TASK GOAL: In the records below, locate the line containing "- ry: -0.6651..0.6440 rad", then output that line and all later lines exactly, through the last one.

Data items:
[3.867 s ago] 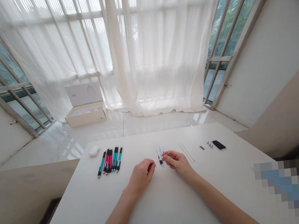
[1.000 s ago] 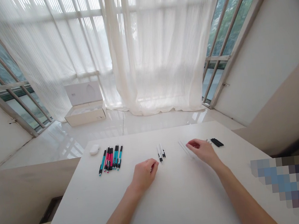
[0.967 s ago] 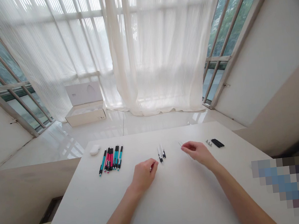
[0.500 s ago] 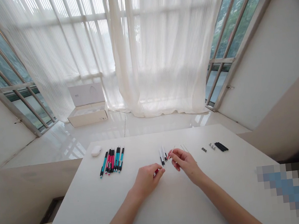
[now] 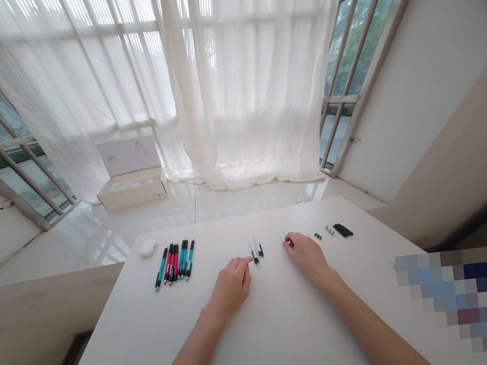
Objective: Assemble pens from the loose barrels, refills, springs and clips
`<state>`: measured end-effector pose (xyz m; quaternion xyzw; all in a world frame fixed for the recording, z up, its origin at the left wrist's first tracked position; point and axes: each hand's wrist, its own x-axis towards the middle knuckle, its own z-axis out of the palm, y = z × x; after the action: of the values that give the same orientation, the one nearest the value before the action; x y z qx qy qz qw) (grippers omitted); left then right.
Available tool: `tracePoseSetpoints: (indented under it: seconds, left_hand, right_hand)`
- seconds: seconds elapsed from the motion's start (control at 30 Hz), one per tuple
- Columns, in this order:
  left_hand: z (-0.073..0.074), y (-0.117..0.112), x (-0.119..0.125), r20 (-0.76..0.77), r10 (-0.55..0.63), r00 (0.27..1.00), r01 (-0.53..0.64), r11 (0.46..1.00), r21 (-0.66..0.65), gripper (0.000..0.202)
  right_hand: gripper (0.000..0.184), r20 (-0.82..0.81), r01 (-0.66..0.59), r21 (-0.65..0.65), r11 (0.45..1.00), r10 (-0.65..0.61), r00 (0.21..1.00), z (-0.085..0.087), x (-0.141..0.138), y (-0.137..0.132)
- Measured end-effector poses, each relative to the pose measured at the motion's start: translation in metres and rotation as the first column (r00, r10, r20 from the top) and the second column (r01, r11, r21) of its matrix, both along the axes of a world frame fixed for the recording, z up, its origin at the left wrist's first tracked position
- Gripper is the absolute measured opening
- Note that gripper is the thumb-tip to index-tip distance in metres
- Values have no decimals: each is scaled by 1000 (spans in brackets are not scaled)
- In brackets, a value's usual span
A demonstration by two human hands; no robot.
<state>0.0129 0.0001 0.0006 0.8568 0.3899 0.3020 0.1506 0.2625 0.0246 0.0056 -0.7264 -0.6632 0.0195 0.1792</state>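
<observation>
My left hand [image 5: 229, 287] rests on the white table, its index finger reaching toward a small group of white pens with black parts [image 5: 256, 251]. Its curled fingers hide whatever they may hold. My right hand [image 5: 306, 255] sits to the right of those pens, its fingertips pinched on a thin refill [image 5: 284, 233] whose tip alone shows. A few dark and grey small pen parts [image 5: 329, 230] and black pieces [image 5: 342, 230] lie further right.
A row of teal and pink pens [image 5: 173, 262] and a white earbud case [image 5: 148, 248] lie on the table's far left. Behind the table, an open white box [image 5: 131, 189] stands on the glossy floor before long sheer curtains. A pixelated patch covers the lower right.
My right hand has drawn back rightward from the white pens, and the thin rods beside it no longer show. My left hand's index finger now stretches toward the pens. The whole view has shifted slightly left.
</observation>
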Motion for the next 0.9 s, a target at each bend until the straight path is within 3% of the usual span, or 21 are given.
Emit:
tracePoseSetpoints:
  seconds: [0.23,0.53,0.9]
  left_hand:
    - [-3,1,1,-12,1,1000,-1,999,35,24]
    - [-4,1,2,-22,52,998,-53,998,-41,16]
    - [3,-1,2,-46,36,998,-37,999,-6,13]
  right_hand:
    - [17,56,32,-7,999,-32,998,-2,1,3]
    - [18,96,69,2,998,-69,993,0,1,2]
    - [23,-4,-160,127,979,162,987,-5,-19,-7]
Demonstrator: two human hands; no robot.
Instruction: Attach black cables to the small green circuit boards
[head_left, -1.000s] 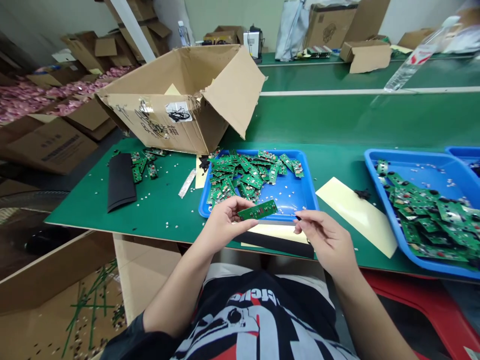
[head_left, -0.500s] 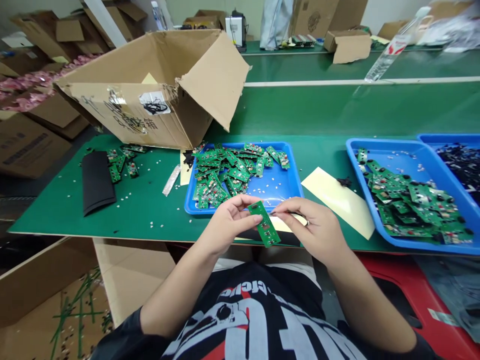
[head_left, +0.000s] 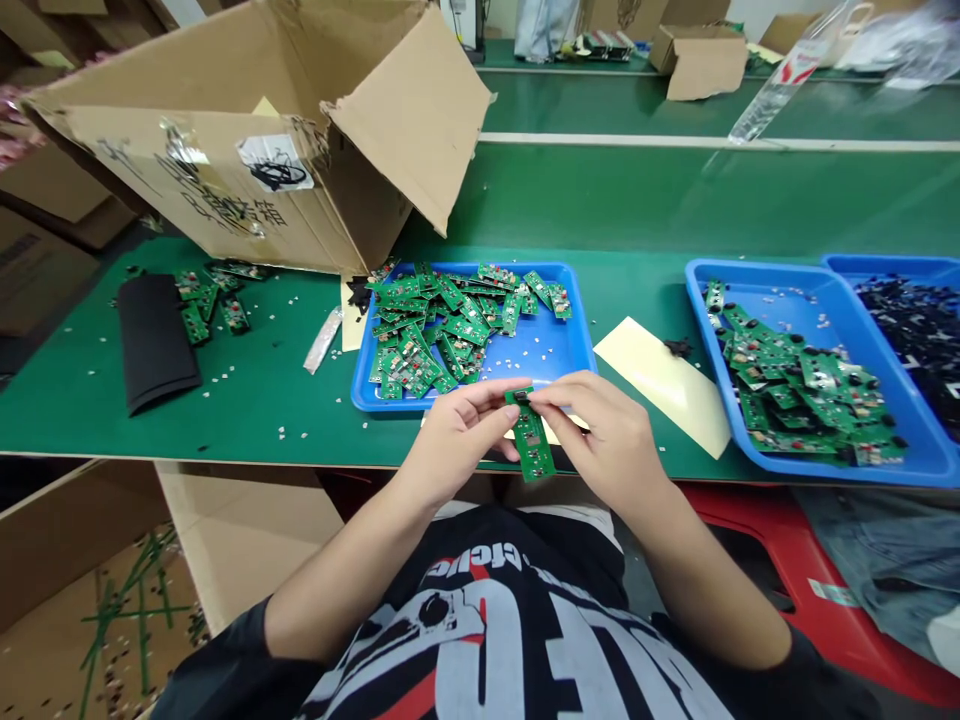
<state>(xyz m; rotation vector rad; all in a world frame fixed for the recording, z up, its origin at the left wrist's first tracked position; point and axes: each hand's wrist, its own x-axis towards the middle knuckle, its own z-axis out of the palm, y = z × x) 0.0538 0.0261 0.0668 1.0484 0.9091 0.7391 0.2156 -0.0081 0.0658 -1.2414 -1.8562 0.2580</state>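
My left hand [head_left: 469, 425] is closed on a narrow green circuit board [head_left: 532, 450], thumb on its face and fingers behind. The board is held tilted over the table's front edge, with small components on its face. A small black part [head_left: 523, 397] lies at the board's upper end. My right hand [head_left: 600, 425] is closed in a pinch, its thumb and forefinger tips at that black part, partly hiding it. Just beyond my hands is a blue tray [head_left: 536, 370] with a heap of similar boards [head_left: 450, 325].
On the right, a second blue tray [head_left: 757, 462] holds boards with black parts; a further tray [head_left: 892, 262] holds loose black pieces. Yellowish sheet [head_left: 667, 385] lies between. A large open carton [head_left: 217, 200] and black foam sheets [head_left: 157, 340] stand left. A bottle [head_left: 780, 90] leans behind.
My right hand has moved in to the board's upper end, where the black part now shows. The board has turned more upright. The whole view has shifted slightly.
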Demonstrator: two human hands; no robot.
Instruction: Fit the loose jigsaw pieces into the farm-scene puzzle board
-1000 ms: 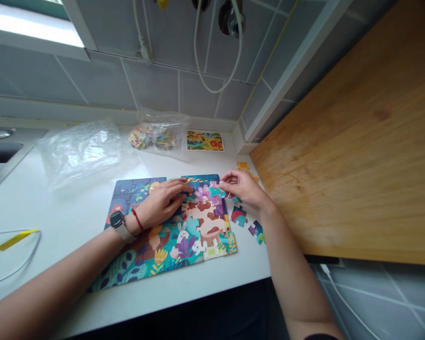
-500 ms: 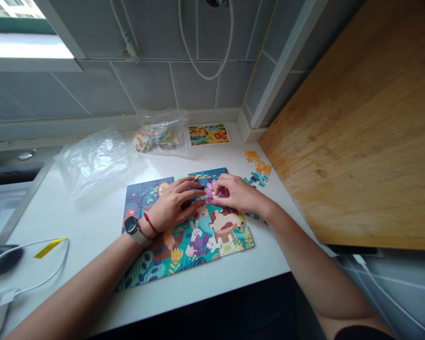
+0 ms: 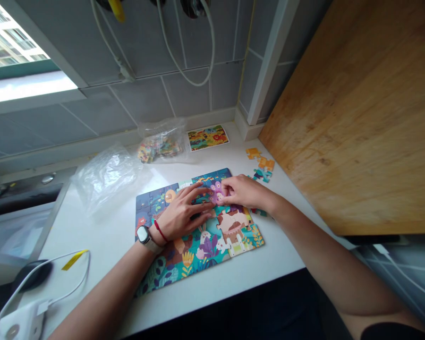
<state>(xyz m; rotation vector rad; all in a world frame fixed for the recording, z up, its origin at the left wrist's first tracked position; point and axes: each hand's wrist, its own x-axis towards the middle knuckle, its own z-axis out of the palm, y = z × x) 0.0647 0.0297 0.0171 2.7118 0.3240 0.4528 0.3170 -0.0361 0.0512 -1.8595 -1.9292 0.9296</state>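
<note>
A colourful jigsaw puzzle [image 3: 207, 248] with animals and plants lies on the white counter, mostly joined up. Across its upper middle rests my left hand [image 3: 182, 212], palm down with the fingers spread and holding nothing. My right hand [image 3: 242, 191] is at the puzzle's upper right, thumb and fingertips pinched on a purple puzzle piece [image 3: 216, 191] with a peacock-like pattern. The fingers partly hide that piece, so I cannot tell whether it lies flush. Loose orange puzzle pieces [image 3: 266, 164] and teal ones [image 3: 262, 175] lie just beyond my right hand.
Behind the puzzle are a crumpled clear bag [image 3: 108, 174], a bag of puzzle pieces [image 3: 163, 146] and a picture card [image 3: 208, 137]. A sink [image 3: 53, 212] lies left, with a white charger [image 3: 23, 321] and cable nearby. A wooden panel [image 3: 368, 118] stands right.
The camera view has swung left, so everything appears farther right. Both hands stay at about the same places on the puzzle, the right still pinched at the purple piece.
</note>
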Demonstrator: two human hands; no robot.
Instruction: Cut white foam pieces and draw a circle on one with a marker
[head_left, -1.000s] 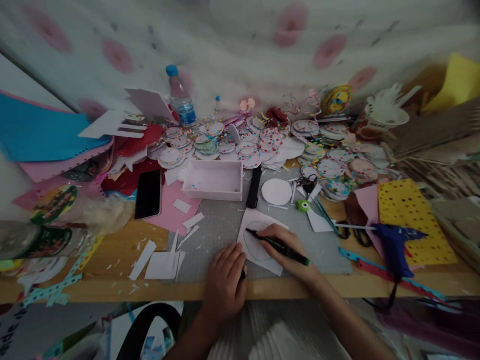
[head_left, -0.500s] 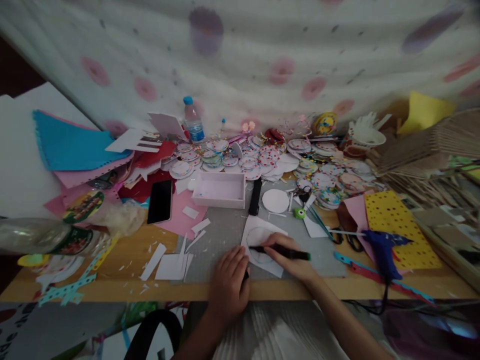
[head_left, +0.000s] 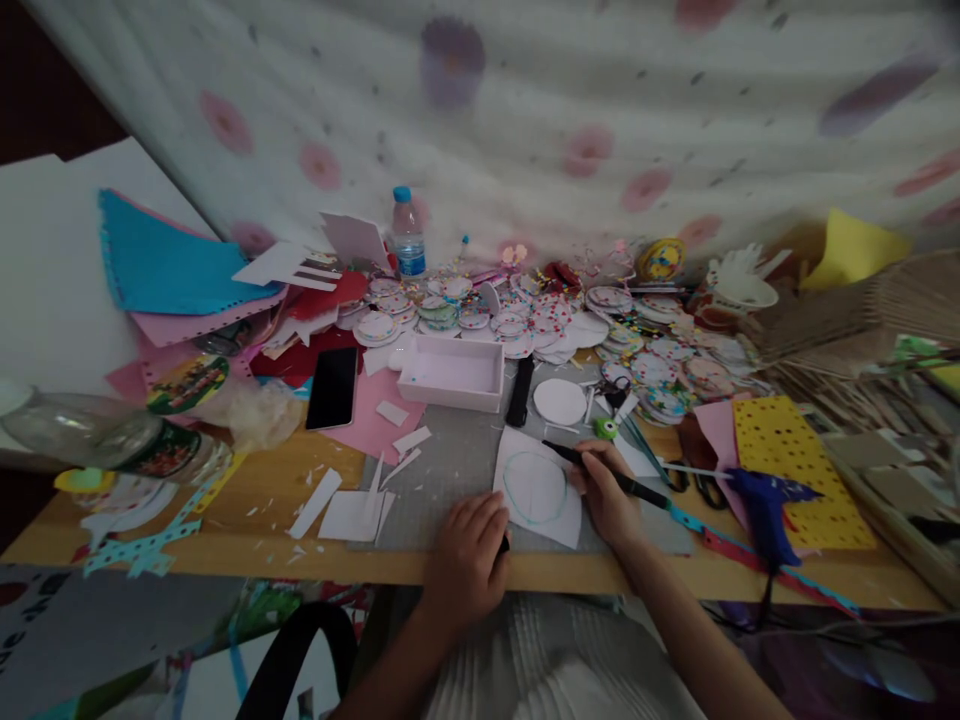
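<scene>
My right hand (head_left: 611, 490) grips a black marker pen (head_left: 637, 489). Its tip lies by the upper right of a teal circle drawn on a white piece of paper (head_left: 510, 450). At that paper's lower left edge rests my left hand (head_left: 469, 550), fingers together, with a small black pen cap (head_left: 504, 545) showing by the thumb. Paper and hands are on a grey cutting mat (head_left: 442, 480) at the table's front. Beyond the paper are a white oval disc (head_left: 559, 401) and a black bar-shaped object (head_left: 520, 392).
A white box (head_left: 451, 397) stands at the mat's back edge, before a pile of decorated paper discs (head_left: 551, 320). To the left are a phone (head_left: 332, 388) and a large clear bottle (head_left: 112, 430). A blue glue gun (head_left: 765, 510) and scissors (head_left: 679, 475) lie right.
My right hand has moved right with the marker, off the drawn circle, which now shows fully. My left hand stays at the paper's edge. The camera view has shifted slightly.
</scene>
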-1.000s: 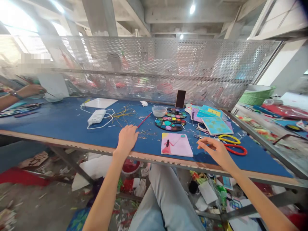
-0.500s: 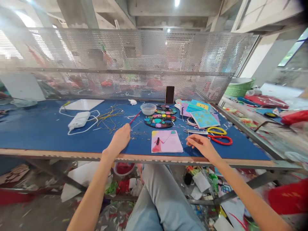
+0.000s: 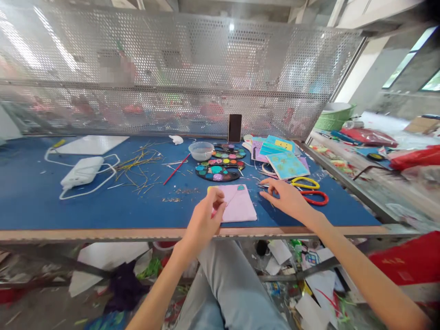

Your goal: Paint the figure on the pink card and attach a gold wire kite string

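Note:
My left hand (image 3: 208,215) is over the left part of a small pink painted square (image 3: 240,206), its fingers curved and the thumb apart from them. The hand hides most of the drawn figure, while a teal patch shows in the far corner. To the right, my right hand (image 3: 283,197) hovers low by the scissors blades, thumb and fingers apart. Scissors with a yellow and a red handle (image 3: 315,198) lie just beyond it. A red paintbrush (image 3: 176,169) rests on the blue table, left of the paint palette (image 3: 220,173).
Behind the palette stand a clear plastic bowl (image 3: 201,151) and an upright phone (image 3: 234,128). Painted squares (image 3: 287,165) are piled at the back right. Dry twigs (image 3: 140,165) and a white power adapter (image 3: 82,173) with its cable lie left. A perforated metal screen (image 3: 154,105) borders the back.
My left hand has let go of the red paintbrush, leaving it on the table, and moved right onto the pink square. My right hand stays near the scissors. The view has tilted down.

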`<action>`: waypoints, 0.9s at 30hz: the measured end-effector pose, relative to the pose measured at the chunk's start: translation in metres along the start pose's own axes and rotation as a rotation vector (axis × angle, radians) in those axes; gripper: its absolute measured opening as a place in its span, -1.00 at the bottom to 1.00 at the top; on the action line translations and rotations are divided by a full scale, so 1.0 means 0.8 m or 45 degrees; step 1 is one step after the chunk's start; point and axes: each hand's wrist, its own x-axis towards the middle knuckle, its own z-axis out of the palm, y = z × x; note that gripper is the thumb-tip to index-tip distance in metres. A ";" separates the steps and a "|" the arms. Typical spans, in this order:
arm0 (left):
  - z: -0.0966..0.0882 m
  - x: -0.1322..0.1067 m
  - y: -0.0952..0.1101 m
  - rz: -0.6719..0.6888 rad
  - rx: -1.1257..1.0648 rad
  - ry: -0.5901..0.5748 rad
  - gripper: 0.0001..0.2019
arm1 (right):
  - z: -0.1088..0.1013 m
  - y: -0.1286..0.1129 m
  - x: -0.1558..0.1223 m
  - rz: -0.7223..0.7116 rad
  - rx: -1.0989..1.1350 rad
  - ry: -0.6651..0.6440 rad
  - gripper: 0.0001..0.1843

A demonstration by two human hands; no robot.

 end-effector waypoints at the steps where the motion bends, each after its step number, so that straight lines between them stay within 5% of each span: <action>1: 0.001 0.001 -0.001 -0.003 -0.004 0.029 -0.92 | -0.001 -0.005 0.005 -0.039 0.079 0.000 -0.64; 8: 0.014 -0.003 -0.005 0.046 -0.009 0.183 -0.93 | 0.004 -0.033 0.049 -0.043 0.657 -0.257 -0.64; 13: 0.013 0.000 -0.010 0.117 0.106 0.081 -0.84 | -0.007 -0.029 0.074 -0.038 0.763 -0.388 -0.59; 18: -0.029 0.002 -0.034 0.227 0.495 0.338 -0.82 | -0.052 -0.020 0.074 -0.005 0.305 -0.160 -0.59; 22: -0.072 -0.002 -0.068 0.154 0.995 0.425 -0.75 | -0.061 -0.001 0.059 0.211 -0.097 -0.395 -0.65; 27: -0.089 -0.004 -0.091 0.120 1.297 0.287 -0.71 | -0.037 0.012 0.059 0.141 -0.223 -0.520 -0.77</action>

SOLUTION FOR THIS EXERCISE:
  - ry: -0.6651..0.6440 rad
  - gripper: 0.0001..0.1843

A demonstration by two human hands; no robot.

 end-effector waypoints at the steps where the motion bends, each after its step number, so that straight lines between them stay within 5% of each span: <action>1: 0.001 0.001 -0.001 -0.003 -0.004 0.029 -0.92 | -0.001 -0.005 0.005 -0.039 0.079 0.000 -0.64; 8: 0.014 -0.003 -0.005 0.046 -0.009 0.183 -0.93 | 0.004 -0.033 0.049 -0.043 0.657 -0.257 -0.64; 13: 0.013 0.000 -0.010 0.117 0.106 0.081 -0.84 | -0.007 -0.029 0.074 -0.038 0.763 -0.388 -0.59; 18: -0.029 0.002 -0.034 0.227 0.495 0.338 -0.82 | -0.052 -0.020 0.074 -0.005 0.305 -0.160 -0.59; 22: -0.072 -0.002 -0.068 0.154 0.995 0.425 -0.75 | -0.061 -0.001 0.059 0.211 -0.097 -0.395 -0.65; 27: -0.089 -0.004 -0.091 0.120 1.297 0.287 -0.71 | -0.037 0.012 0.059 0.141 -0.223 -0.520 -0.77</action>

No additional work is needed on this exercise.